Vojtěch Holub

* 1937

  • "I was about to take an exam in a subject I was really scared of, it was technical drawing or something like that. An undercover officer came for me and took me to where the Gestapo used to be. Then it was just struggle against questioning. Not a word was spoken about our Tourist Youth Groups and our activities. They asked us silly things such as, for example, 'What did František Novotný say by the campfire in 1952?' I didn't know; didn't remember.' 'Did he say that President Antonín Novotný looked like a 'torpedo with ears'?' Things like that. By then, we knew, we had been instructed, and so we answered: 'I insist on my testimony.' They didn't like that very much but had to record that. And that's how it went on. Finally, after a two-hour struggle, or maybe even longer, I actually signed that I was a member of an illegal organization, White Arrow, because their reasoning was bulletproof. 'Were there more than two of you?' There were. 'So it was an organization.'"

  • "Then in the autumn we were slowly closing down because a time of persecution had begun. The comrades became suspicious about the TOM troops and they began... They likely got an order from their leaders and started investigating one by one. The scout troops that were in Plzeň, the White Arrow, individual troops and others... We were lucky to be the last in line. The investigation began in late 1955 or early 1956. The first one to go was there all the time. His name was Ivan Sedinikov. His mother was German and, all through the fifties, she had applied for an official eviction. They kept rejecting her, then finally they allowed her and she moved away. A few years later, Ivan went to see her with his wife after he got married, and they let them go to Cheb, then pulled them out of the train, accused them of planning to escape - which was probably true - and locked them up.

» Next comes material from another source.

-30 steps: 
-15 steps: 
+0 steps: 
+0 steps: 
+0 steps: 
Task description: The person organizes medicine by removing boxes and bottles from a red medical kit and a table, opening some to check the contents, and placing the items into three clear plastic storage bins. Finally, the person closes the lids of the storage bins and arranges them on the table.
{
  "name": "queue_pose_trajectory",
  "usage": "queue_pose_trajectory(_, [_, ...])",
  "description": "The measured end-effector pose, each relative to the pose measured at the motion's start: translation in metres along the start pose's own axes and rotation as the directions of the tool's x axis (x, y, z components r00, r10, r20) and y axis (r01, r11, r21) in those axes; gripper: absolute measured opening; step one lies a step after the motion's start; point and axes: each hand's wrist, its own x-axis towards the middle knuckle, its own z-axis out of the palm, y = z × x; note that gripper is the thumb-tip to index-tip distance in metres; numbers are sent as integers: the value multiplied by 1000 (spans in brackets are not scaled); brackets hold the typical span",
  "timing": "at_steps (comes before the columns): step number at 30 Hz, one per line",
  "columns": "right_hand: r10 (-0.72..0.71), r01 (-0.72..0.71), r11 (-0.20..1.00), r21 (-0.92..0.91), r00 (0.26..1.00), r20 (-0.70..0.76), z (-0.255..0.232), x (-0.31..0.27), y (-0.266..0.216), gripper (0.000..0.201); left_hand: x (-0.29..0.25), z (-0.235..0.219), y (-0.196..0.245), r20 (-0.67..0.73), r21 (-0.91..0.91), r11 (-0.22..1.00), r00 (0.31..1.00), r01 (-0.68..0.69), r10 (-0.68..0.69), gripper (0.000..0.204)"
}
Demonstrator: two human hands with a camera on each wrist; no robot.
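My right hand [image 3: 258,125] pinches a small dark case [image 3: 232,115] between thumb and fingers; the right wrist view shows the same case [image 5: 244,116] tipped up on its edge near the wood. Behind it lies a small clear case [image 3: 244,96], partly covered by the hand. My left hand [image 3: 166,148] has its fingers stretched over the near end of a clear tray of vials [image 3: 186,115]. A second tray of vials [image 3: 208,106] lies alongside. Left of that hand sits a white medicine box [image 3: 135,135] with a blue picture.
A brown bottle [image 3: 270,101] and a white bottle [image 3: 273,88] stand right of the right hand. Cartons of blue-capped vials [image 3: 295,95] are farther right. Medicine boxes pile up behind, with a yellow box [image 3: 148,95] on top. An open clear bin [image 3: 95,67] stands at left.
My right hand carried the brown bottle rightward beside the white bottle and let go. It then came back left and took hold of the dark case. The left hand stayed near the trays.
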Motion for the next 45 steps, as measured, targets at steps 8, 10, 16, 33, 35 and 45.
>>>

Not her, though; she was pregnant, but Ivan got, I think, a suspended sentence for an attempt to leave the country. Just imagine - for trying to leave the country: that's unthinkable today - and he got a suspended sentence for trying to leave. The prosecutor appealed the ruling, so then he got thirteen months in jail instead."

  • "At that time, people formed these 'Foglar Clubs', children's clubs, hundreds or even thousands of them. Of course, we played at that too, these clubs came into being, went out of existence, it was all intertwined. In the end, we stayed with the Blue Condor club, and a few boys from that club were also members of the scout troop White Arrow, camping in Svojšín. That was described in literature. These beautiful, carefree childhood times basically lasted until 1950, when suddenly the Czech Junák organization, which belonged to the world Scout organization, was abolished and banned. At that point, we had our club and we continued on, but it was no longer official; we were actually a kind of a troop and we called ourselves the Condors. It became official, fortunately, because there was a way out that was called the Tourist Youth Troops, TOM was the acronym. A lot of leaders, and also former boy and girl scouts took refuge in these Tourist Youth Troops, and they actually formed officially under the umbrella of some sports club, the Tourist Youth Troop. We also founded one of these clubs."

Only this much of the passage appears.